Macro using neewer 16+10mm macro extension with kinko achromat +5 diopter on a 50mm 1.8.

Simpl but effective.


----------



## Surf (Jun 13, 2017)

either of your 7D's and the macro should work well for photographing fish. Your macro flash may not be helpful since much of the light might bounce off the glass obscuring the fish. A good overhead aquarium light with all other light sources outside of the aquarium off should work the best Set the camera to aperture priority with a narrow aperture (F8-F22) The narrow aperture will increase focus death of field. Then use a iso sufficiently high enough so that fish motion will not blur the fish. You shouldn't have to buy anything to get good results.


----------



## Bettatail (Feb 12, 2009)

Surf said:


> either of your 7D's and the macro should work well for photographing fish. Your macro flash may not be helpful since much of the light might bounce off the glass obscuring the fish. A good overhead aquarium light with all other light sources outside of the aquarium off should work the best Set the camera to aperture priority with a narrow aperture (F8-F22) The narrow aperture will increase focus death of field. Then use a iso sufficiently high enough so that fish motion will not blur the fish. You shouldn't have to buy anything to get good results.


+1
I put the flash on top of the tank, actually two flashes with diffusers, arrange the flashes so the light bounce inside the fish tank and leave no shadow area.
I normally set everything manual, cover the windows and make a dark room, only leave enough nature/tank light to see clear enough through the viewfinder.

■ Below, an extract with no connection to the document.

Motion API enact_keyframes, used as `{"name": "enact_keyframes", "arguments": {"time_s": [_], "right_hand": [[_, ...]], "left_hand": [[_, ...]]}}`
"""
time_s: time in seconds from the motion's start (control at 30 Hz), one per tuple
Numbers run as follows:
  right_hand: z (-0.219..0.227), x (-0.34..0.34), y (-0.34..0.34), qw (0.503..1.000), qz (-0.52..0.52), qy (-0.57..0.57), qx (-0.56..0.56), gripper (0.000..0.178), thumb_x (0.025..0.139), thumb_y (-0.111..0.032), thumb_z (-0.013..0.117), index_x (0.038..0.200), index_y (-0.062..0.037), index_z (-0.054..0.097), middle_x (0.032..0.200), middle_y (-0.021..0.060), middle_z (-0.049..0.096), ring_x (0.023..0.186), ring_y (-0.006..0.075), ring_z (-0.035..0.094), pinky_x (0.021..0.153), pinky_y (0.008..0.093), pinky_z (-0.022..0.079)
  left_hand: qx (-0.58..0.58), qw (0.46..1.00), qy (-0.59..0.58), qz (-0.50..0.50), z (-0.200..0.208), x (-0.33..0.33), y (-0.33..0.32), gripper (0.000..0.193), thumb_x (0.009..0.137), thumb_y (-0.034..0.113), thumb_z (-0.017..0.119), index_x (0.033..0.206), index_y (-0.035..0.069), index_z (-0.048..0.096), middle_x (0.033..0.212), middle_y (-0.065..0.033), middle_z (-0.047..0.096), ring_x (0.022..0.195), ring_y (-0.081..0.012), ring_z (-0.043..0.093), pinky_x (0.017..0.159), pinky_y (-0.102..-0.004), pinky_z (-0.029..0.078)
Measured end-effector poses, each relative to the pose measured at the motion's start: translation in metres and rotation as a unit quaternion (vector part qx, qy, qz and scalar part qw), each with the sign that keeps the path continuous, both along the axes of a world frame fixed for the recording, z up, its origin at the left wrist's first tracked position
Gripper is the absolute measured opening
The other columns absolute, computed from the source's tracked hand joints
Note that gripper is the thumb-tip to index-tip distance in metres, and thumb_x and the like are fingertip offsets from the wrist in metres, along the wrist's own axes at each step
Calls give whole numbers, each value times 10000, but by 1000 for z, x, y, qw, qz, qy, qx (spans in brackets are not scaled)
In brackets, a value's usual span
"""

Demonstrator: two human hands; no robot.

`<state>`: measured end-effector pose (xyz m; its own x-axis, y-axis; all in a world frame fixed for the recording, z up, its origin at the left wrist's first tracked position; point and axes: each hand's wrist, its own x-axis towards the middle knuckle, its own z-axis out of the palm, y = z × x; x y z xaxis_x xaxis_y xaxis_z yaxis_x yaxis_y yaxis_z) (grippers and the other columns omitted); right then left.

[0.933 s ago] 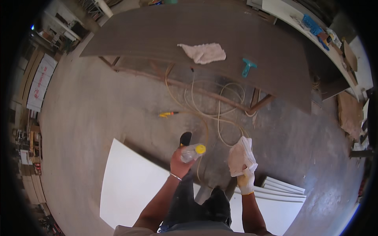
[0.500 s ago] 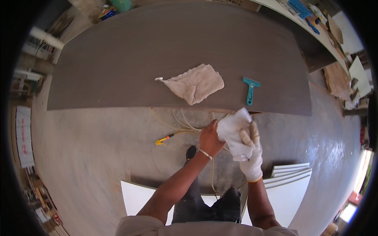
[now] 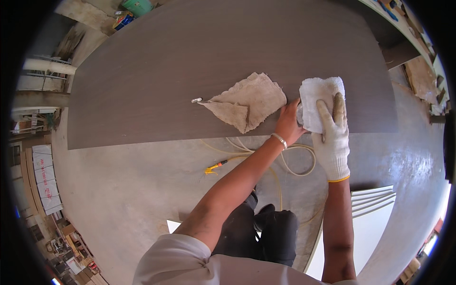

The actual source of light depends solely on the flashes. The shutter speed normally set long enough to cover the actual exposure which is 1/250 according to the flashes, then I pick an ISO, take several shots at different narrow aperture, settle on the best for full tank shot. 

If my subject is the fish, I choose bigger aperture and use a Tamron 180mm macro(PITA, slow and dull focus in the dark).

I never use back drop, the background is naturally dark because the flashes only cover inside the tank.



jdwebb1 said:


> What are people using to photograph their aquariums?
> 
> I'm an amateur wildlife and landscape photographer, my gear consists of a Canon 7D, a Canon 7D MKII, Tamron 100-400mm, Canon 15-85mm and a Tokina 100mm macro. I have a remote flash setup, and a macro flash ring also. I'll try the Tokina macro lens when I get my aquarium set up in a couple weeks.


can you show some of your nature/wildlife photos for our enjoyment? 

I have the same 7D II


----------



## jdwebb1 (Aug 26, 2019)

Bettatail said:


> +1
> I put the flash on top of the tank, actually two flashes with diffusers, arrange the flashes so the light bounce inside the fish tank and leave no shadow area.
> I normally set everything manual, cover the windows and make a dark room, only leave enough nature/tank light to see clear enough through the viewfinder. The actual source of light depends solely on the flashes. The shutter speed normally set long enough to cover the actual exposure which is 1/250 according to the flashes, then I pick an ISO, take several shots at different narrow aperture, settle on the best for full tank shot.
> 
> ...


Sure, here's my 500px site. I'm 66, retired, and needed something to do, so I took up photography. My health doesn't allow me to get out as much I want, so I took up another...aquascaping!


----------



## Bettatail (Feb 12, 2009)

jdwebb1 said:


> Sure, here's my 500px site. I'm 66, retired, and needed something to do, so I took up photography. My health doesn't allow me to get out as much I want, so I took up another...aquascaping!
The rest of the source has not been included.